Well I don't know what to make of this -- you can't see a race
condition when its staring you in the face, and you can't imagine
problems with knowing the size of a function's stack usage.

> > > A small hypothetical case study. Suppose engineer A, working on
> > > nuclear reactor core controllers, works in a team where "?<"
> > > means "minimum" and "#<" means "x is implied by y" for some data
> > > structure involved in logic reasoning on the state of the
> > > system. Now he switches companies; he goes to work on electronic
> > > toys and gadgets. Here the convention is different, but the same
> > > operators are used.
> >
> > The example you've made up has to do with basic comprehension of
> > the engineer -- since "?<" would clearly be one of the "extended
> > operators", the programmer is supposed to look up the its
> > definition. Just like they would have to look up logMsg() or any
> > other function name that might show up in more than one project.
> > Just like they are supposed to magically know how clock() behaves
> > on different OS'es.
>
> There is a possibility of error caused by bad design (which isn't
> trimmed to the type of mistakes we fallible humans make) in your
> operator introduction scheme.

Same is true with free form function names, of course.

> >>You haven't shown me that it can be implemented in a compiler,
> >>even in theory. That should count for something.
> >
> > I don't think there's a credible assertion that my idea is
> > impossible. You want me to describe a whole compiler
> > implementation just to support my idea?
>
> I listed some specific objections with regards to disambiguation of
> the grammer that the parser would have to be able to handle.

Even without a full grammar being specified? That's a pretty good trick.

> > About a year ago, Slumberger gave an amazing talk about implementing pico-java
> > bytecode into a smart card. It was incredible, because it was obvious that
> > they would be able to use all the Java tools/libraries, they could simulate it
> > almost perfectly in software -- mostly inheriting the pico-java architecture,
> > and because of Java's bignum class, it meant that exposing a widening multiply
> > and carry propogating add functionality in their smart card would be enough to
> > automatically have all the software they need for RSA all ready to go.
>
> ...So the smartcard presumes it's inserted into a machine that has these
> classes available?

No ...

> [...] They don't reside on the card itself....

Yes they do. That's the point of creating a pico-java assembly
language. Its so that you just have to upload a minimal java kernel to
it, and all of a sudden you have the whole world's Java libraries at your
disposal.

> [...] Well, they
> should be using Java then, I suppose. No need to augment C.
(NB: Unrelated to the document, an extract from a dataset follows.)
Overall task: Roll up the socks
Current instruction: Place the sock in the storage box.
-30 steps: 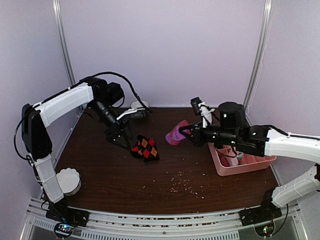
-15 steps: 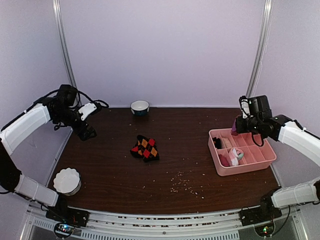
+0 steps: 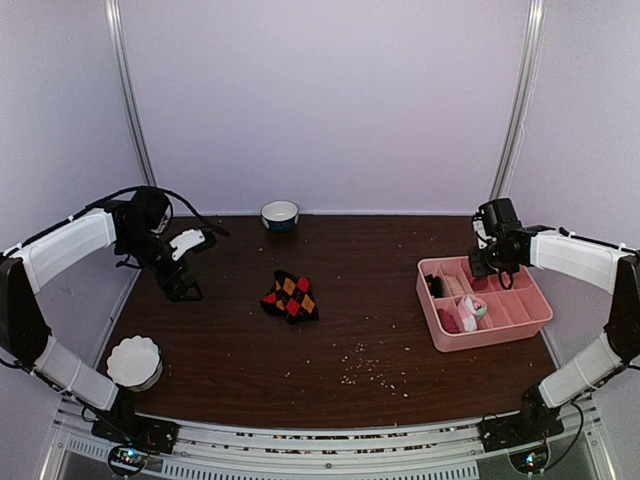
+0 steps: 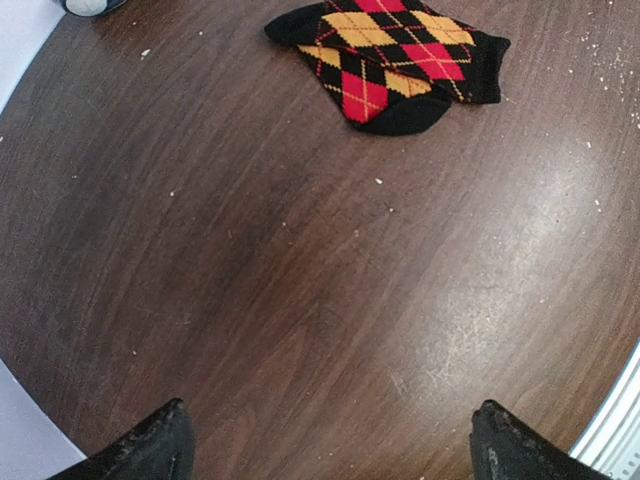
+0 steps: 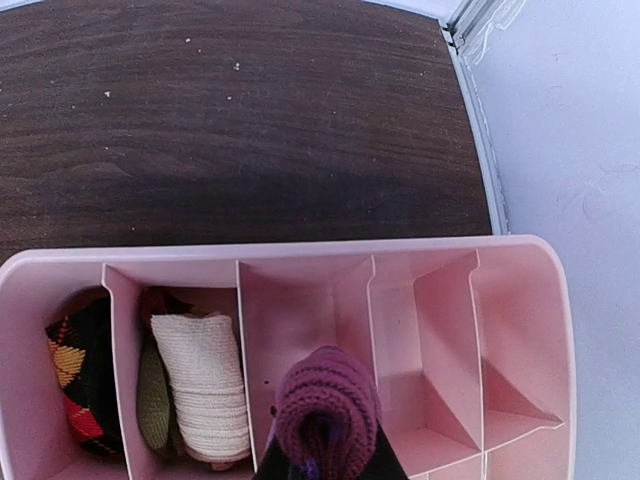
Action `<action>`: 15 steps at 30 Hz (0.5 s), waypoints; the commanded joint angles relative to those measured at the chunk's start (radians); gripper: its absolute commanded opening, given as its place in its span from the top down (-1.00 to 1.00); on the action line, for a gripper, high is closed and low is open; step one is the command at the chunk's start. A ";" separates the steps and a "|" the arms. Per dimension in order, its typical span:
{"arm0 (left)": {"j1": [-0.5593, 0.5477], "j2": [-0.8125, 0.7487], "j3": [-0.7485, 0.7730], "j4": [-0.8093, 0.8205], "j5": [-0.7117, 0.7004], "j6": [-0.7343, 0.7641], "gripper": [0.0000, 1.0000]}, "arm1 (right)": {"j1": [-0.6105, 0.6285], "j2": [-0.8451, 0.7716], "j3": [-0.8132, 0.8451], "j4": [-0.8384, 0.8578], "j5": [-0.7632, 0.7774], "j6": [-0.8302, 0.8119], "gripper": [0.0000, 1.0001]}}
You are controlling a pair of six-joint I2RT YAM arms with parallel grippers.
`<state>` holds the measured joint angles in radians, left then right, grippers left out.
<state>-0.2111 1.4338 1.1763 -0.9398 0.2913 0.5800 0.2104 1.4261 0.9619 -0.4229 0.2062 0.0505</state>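
The black argyle sock lies flat on the dark wooden table, and in the left wrist view it lies at the top. My left gripper hangs open over bare table well to the sock's left, its jaws wide apart with nothing between them. My right gripper is shut on the purple sock, which is rolled into a bundle. It is held above a middle compartment of the pink tray. In the top view the right gripper is over the tray's back left part.
The pink divided tray stands at the right and holds a cream rolled bundle, a rolled argyle bundle and a pink-and-white bundle. A small bowl sits at the back, a white fluted bowl front left. Crumbs lie scattered near the front.
My right arm has carried the purple sock from the table's middle over to the tray. My left arm has pulled away from the argyle sock to the left side.
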 commanded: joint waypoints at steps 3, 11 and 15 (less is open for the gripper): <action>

You misunderstand the point. Most of this kind of development
actually *does* happen in C + assembly language. Slumberger just
demonstrated that using Java is far superior, for the more general
reason that they get to inherit the entire Java infrastructure to help
them design their smart card software. But hidden in all of this is
the fact that C is further penalized quite specifically on the issue
of bignums which become a huge pain in the ass to deal with. There is
*NO* infrastructure for porting bignum functionality in C, using
embedded frameworks, gcc, or otherwise. Its all just "roll your own"
territory.
 
> > Ok, a large 2s complement integer is filled with an
> > array of unsigned sub-integers, except for the one at the top. *That* one is
> > signed, and that's how you know if the bignum integer is negative or not. The
> > problem is that the act of addition can cause a roll around at the top word
> > which requires an expansion of bignum by an extra integer in size. The logic
> > you use to determine this is just related to examining the carry flag.
>
> Great. Now what has all this to do with defining a sensible signed <+
> semantics for use in C (you know, a general purpose language, not tied
> to your particular pet peeve problem).

Oh yeah my particular pet peeve problem, which only every serious CPU
company on the planet is only too willing to solve for me.
 
> > It all just comes down to the carry flag. The other flags are not
> > necessary for bignum libraries. Maybe there's a way to transform
> > the OF into something that can be used in a bignum library, but I
> > am not aware of it.
>
> Because, we're talking about expanding the C language here (not about
> your fairy-tale operator introduction hocus-pocus). You need decent
> semantics.

CPU companies have laid out the decent semantics. I and others have
written bignum routines -- the carry flag is where its at as far as
this is concerned.
 
> >>>>>>>- var is set to the result of the addition; the remainder if
> >>>>>>>a carry occurs.
> >>>>>>
> >>>>>>What happens if the signedness of var, a, and b are not equal?
> >>>>
> >>>>>It just behaves like the ADC x86 assembly instruction, the
> >>>>>details of which I will not regurgitate here.
> >>>>
> >>>>So on adding a signed plus unsigned.... The carry gets a value
> >>>>"as if" the signed value was actually unsigned?
> >>
> >>>Yes. Note that x86 does not have a version of ADC that considers
> >>>the sign of its operands in any special way that is reflected in
> >>>the CF.
> >>
> >>Of course, but you have to know whether your operands are signed or
> >>unsigned to see whether the CF or the OF is the important flag.
> >
> > OF is never the important flag. Its not relevant at all.
>
> I guess that's why everything since the 4004 supports it.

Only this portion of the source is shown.